● Task to carry out
Each line of the material should be set down exactly. Pictures are not part of the copy.

● Information shown
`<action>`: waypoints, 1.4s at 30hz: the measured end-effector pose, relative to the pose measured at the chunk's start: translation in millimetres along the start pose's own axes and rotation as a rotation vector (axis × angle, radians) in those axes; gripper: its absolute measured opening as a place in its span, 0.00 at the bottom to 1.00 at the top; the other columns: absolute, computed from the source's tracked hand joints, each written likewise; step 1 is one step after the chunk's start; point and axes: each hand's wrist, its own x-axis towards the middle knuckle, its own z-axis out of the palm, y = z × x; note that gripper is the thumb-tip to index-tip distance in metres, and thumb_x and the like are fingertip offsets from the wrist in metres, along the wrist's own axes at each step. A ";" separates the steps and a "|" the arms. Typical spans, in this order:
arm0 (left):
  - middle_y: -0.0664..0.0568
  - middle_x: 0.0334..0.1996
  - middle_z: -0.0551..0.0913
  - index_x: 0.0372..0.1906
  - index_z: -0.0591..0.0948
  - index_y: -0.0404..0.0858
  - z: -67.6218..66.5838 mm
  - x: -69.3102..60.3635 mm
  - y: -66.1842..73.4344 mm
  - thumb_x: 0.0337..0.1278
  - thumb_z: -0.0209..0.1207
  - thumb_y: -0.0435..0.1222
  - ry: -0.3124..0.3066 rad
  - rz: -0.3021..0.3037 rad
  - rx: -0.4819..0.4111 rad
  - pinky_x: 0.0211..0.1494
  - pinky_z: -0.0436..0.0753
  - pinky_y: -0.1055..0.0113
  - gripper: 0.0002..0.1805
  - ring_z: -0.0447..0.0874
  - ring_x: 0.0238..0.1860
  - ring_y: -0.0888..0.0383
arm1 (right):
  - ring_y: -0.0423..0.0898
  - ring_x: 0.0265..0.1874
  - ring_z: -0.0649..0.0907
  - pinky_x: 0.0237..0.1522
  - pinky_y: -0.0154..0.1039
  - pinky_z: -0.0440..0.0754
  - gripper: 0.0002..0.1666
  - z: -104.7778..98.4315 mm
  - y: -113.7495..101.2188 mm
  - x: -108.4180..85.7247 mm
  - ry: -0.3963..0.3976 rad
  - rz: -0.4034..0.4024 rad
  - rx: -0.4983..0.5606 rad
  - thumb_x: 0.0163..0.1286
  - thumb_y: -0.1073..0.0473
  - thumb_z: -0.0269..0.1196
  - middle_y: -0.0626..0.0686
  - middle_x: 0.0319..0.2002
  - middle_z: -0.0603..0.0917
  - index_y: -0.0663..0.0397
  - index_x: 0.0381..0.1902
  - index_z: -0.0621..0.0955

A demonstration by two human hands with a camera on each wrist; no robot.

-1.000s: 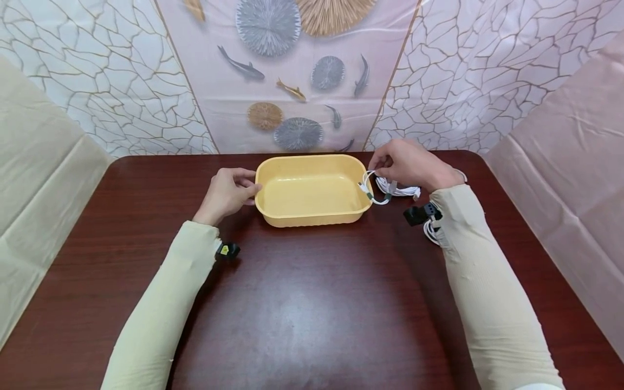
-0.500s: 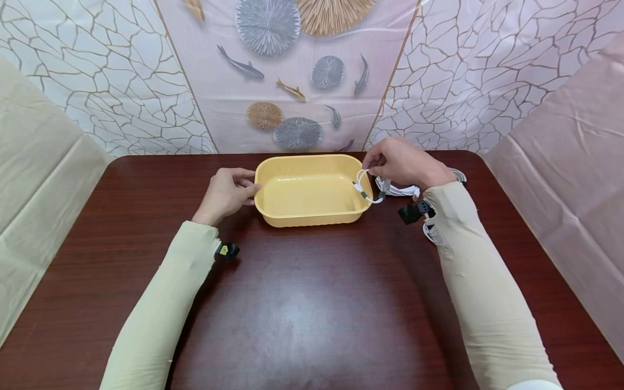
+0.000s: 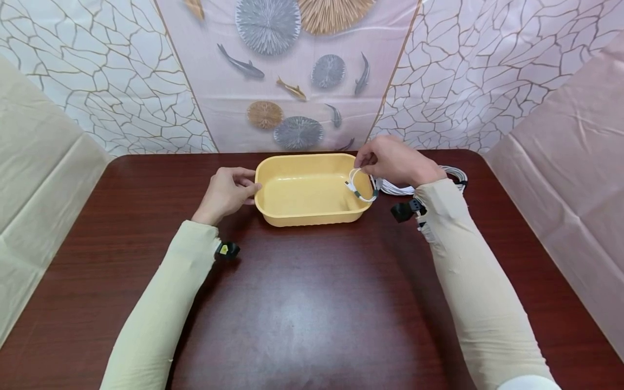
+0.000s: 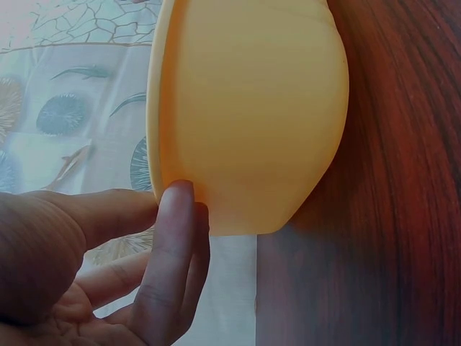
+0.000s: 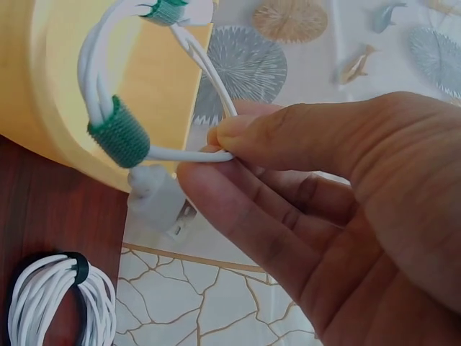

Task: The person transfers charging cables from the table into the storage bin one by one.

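The right hand (image 3: pixel 394 161) pinches a white, green-banded cable loop (image 5: pixel 119 133) over the yellow plastic tray (image 3: pixel 312 197) — not yet released. The left hand (image 3: pixel 225 192) grips the tray; coiled white cables (image 3: pixel 397 189) lie outside.

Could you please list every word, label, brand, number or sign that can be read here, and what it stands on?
None can be read in any view.
Yellow mark on the black device at the left wrist: too small to read.
White cable in the right hand: no lettering visible.
Yellow tray: no lettering visible.
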 end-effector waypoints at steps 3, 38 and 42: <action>0.33 0.47 0.85 0.64 0.78 0.28 0.0 0.1 0.2 0.68 0.62 0.31 0.000 0.003 0.000 0.48 0.92 0.52 0.22 0.91 0.42 0.45 | 0.45 0.37 0.86 0.41 0.42 0.86 0.12 0.3 -0.6 2.0 -0.013 0.003 0.015 0.70 0.68 0.60 0.54 0.40 0.90 0.54 0.43 0.88; 0.35 0.46 0.84 0.64 0.77 0.28 0.0 -0.9 0.4 0.68 0.63 0.32 -0.001 -0.001 0.003 0.48 0.92 0.54 0.23 0.91 0.37 0.51 | 0.48 0.39 0.86 0.44 0.44 0.87 0.10 22.2 -9.7 21.8 0.000 -0.123 -0.002 0.67 0.72 0.62 0.56 0.38 0.90 0.61 0.40 0.89; 0.35 0.46 0.84 0.64 0.77 0.28 -0.4 -1.0 0.3 0.68 0.63 0.32 -0.005 -0.002 -0.002 0.49 0.92 0.54 0.23 0.91 0.37 0.51 | 0.48 0.39 0.87 0.46 0.45 0.88 0.09 25.0 -9.1 23.0 -0.006 -0.127 -0.015 0.67 0.72 0.63 0.55 0.37 0.90 0.60 0.40 0.89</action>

● Your solution
`<action>`: waypoints, 1.4s at 30hz: the measured end-effector pose, relative to the pose measured at the chunk's start: translation in millimetres along the start pose's own axes and rotation as a rotation vector (axis × angle, radians) in those axes; gripper: its absolute measured opening as a place in its span, 0.00 at the bottom to 1.00 at the top; the other columns: absolute, computed from the source's tracked hand joints, each written likewise; step 1 is one step after the chunk's start; point and axes: each hand's wrist, its own x-axis towards the middle knuckle, its own z-axis out of the palm, y = z × x; note that gripper is the thumb-tip to index-tip distance in metres, and thumb_x and the like are fingertip offsets from the wrist in metres, along the wrist's own axes at each step. A ";" separates the steps and a "|" the arms. Typical spans, in this order:
arm0 (left):
  - middle_y: -0.0664..0.0568
  - middle_x: 0.0334..0.1996
  - middle_z: -0.0551..0.0913
  - index_x: 0.0372..0.1906
  - index_z: -0.0591..0.0948
  - index_y: -0.0404..0.0858
  - z: -67.6218..66.5838 mm
  - x: -69.3102..60.3635 mm
  - y: -66.1842..73.4344 mm
  - thumb_x: 0.0337..0.1278
  - thumb_z: -0.0209..0.1207
  - thumb_y: -0.0435..0.1222
  - ry: -0.3124..0.3066 rad
  - rz: -0.3021..0.3037 rad
  - rx: -0.4819..0.4111 rad
  - pinky_x: 0.0211..0.1494
  - pinky_z: -0.0436..0.0753
  - pinky_y: -0.1055..0.0113
  - gripper: 0.0002..0.1805
  - ring_z: -0.0447..0.0874
  - ring_x: 0.0238..0.1860
  - ring_y: -0.0888..0.0383
arm1 (right):
  - ring_y: -0.0423..0.0898
  - ring_x: 0.0265..0.1874
  - ring_z: -0.0649..0.0907
  - pinky_x: 0.0237..0.1522
  - pinky_y: -0.0154..0.1039
  - pinky_z: -0.0440..0.0754
  - gripper: 0.0002..0.1666
  - z: -104.7778..98.4315 mm
  - y: -113.7495..101.2188 mm
  - x: -108.4180..85.7247 mm
  - ry: -0.3963..0.3976 rad
  - rz: -0.4034..0.4024 rad
  - rx: -0.4983..0.5606 rad
  - thumb_x: 0.0163..0.1286
  - thumb_y: -0.1073..0.0473
  - thumb_z: -0.0269..0.1196
  - middle_y: -0.0626..0.0686
  - middle_x: 0.0319..0.2002
  - middle_z: -0.0603..0.0917
  - index_y: -0.0663..0.0397
  - index_x: 0.0381..0.1902
  - index_z: -0.0621..0.0955

A demonstration by two human hands with a camera on each wrist; no robot.

-1.000s: 
-0.500s: 
+0.000s: 
+0.000s: 
+0.000s: 

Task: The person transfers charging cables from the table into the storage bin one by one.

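The right hand (image 3: pixel 394 161) pinches a white, green-banded cable loop (image 5: pixel 119 133) over the yellow plastic tray (image 3: pixel 312 197) — not yet released. The left hand (image 3: pixel 225 192) grips the tray; coiled white cables (image 3: pixel 397 189) lie outside.

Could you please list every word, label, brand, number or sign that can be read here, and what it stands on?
None can be read in any view.
Yellow mark on the black device at the left wrist: too small to read.
White cable in the right hand: no lettering visible.
Yellow tray: no lettering visible.
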 end-effector waypoints at steps 3, 38 and 42: <action>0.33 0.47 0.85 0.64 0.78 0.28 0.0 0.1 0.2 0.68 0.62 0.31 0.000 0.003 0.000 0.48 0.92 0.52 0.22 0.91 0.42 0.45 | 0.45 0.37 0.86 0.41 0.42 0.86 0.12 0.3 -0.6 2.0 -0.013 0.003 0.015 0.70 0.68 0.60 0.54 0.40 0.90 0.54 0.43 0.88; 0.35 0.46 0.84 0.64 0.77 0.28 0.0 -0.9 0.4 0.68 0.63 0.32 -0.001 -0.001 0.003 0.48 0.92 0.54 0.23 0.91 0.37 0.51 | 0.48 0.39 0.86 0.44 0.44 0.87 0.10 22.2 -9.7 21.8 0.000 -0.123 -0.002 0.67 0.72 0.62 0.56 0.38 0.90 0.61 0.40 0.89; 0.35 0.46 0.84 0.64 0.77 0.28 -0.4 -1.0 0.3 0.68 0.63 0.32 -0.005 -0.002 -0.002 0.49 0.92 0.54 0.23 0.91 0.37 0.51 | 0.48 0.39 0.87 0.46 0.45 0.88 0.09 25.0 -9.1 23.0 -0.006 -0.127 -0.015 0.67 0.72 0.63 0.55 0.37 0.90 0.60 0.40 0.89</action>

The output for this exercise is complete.